Segundo pesquisa da consultoria Euromonitor, o mercado de alimentação saudável praticamente dobrou no Brasil nos últimos cinco anos – 98% de aumento nas vendas; enquanto os alimentos convencionais ficaram em 67%. Esse segmento movimenta US$ 35 bilhões ao ano no País (é o quarto maior mercado do mundo).

Seguindo a tendência de mundial, os brasileiros estão mais preocupados com a segurança alimentar: 28% dos brasileiros consideram o valor nutricional o mais importante na hora de consumir um produto, enquanto 22% preferem alimentos naturais e sem conservantes.

Uma oportunidade de negócios é a venda de marmitas e lanche escolar mais saudável e nutritiva. Assim como no eixo Rio-S.Paulo, Goiânia tem vivenciado um boom de empresas de comercialização de refeições sem glúten, sem lactose, light, diet e até detox.

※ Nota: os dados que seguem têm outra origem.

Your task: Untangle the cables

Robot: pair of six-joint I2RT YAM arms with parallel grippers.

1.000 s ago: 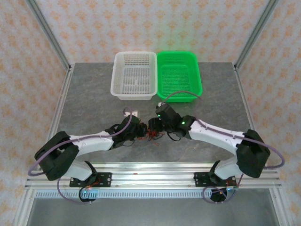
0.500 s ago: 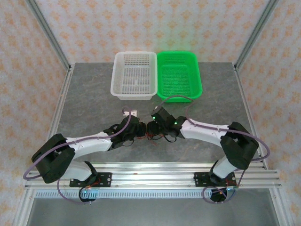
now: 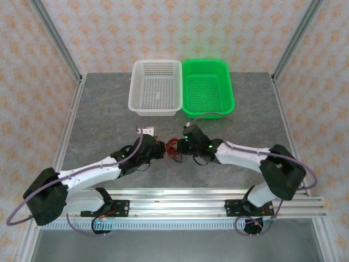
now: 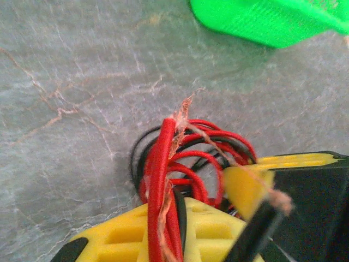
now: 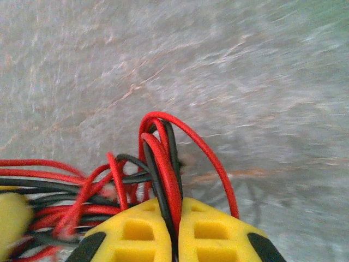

A Associação Brasileira de Indústria de Alimentos Dietéticos (Abiad) constata, em pesquisa de opinião, que 80% dos jovens consomem alimentos mais saudáveis e naturais, 35% dos domicílios brasileiros consomem produtos diet e light e 21% consomem produtos orgânicos.

Segundo relatório da consultoria Nielsen publicado em janeiro/2015, 33% dos consumidores declaram que dão preferência a alimentos saudáveis e estão dispostos a pagar mais caro por esses produtos.

O aumento do interesse do consumidor também está ligado à consciência ambiental e social. Segundo o Brasil Food Trend 2020, relatório da Fiesp e do Ibope, o consumidor busca alimentos que tenham o selo de qualidade, informem a origem dos alimentos e os produtores que têm práticas sustentáveis ou projetos sociais.